_TASK DETAILS_. Start at the line below containing "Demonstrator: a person" and stop at the line containing "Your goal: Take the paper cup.". Repeat every line of that stretch exactly, and nothing outside it.

[Dataset items]
============

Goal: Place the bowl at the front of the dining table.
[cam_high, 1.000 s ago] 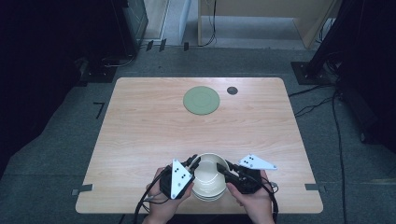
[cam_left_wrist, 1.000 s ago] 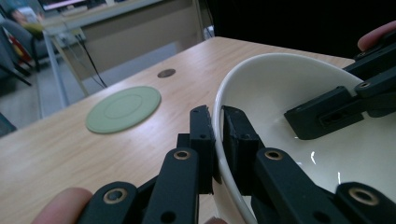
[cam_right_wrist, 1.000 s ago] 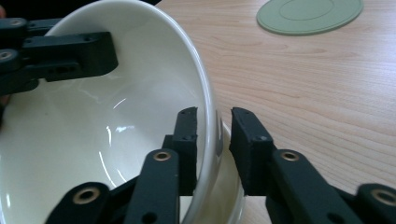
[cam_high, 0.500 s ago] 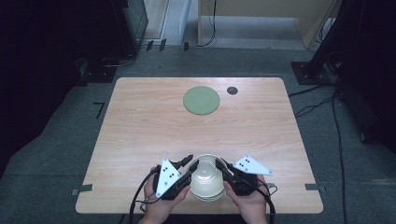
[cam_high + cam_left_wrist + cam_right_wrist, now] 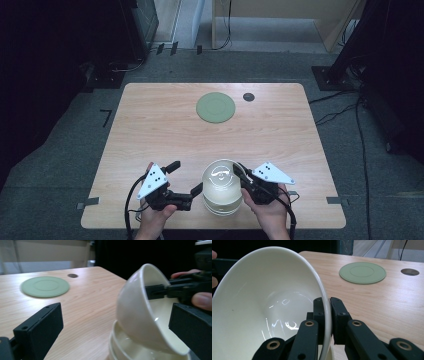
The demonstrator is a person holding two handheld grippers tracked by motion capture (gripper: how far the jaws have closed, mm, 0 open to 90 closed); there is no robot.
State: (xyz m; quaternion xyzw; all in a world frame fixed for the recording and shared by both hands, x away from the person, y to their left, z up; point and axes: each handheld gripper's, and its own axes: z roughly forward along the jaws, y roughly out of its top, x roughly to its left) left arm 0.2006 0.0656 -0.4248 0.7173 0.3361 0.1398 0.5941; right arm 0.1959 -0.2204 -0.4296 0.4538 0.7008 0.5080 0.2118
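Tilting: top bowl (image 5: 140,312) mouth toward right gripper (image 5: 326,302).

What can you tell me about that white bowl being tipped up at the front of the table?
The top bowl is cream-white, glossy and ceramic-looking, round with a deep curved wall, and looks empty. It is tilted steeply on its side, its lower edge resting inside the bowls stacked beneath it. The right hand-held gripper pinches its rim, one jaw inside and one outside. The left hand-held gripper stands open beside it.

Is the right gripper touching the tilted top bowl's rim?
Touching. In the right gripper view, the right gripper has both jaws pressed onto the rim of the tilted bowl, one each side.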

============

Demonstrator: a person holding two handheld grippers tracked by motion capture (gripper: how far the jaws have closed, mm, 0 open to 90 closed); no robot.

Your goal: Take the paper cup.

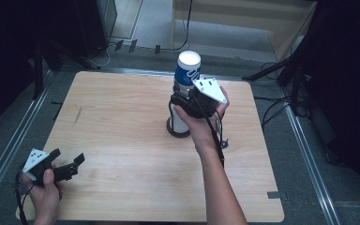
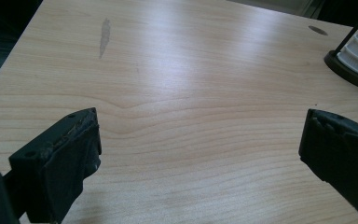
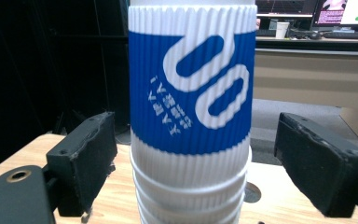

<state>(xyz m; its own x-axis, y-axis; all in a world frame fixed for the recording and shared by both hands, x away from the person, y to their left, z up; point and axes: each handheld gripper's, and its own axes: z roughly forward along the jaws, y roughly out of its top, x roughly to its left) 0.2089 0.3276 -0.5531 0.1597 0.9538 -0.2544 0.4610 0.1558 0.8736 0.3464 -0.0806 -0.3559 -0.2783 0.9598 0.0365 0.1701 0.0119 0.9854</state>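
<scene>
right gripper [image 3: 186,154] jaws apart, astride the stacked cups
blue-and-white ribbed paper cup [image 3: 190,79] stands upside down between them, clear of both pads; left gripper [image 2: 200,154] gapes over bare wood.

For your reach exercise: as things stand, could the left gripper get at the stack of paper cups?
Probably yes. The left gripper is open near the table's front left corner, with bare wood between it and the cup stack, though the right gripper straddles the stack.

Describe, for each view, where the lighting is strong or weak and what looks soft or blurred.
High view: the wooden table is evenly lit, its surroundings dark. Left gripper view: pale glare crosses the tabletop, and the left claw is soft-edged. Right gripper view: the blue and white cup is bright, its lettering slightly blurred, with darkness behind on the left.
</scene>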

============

_WRITTEN REPLY_.
Demonstrator: a person holding two handheld grippers tracked by motion capture (gripper: how far the jaws have closed, mm, 0 open to 90 closed); no robot.

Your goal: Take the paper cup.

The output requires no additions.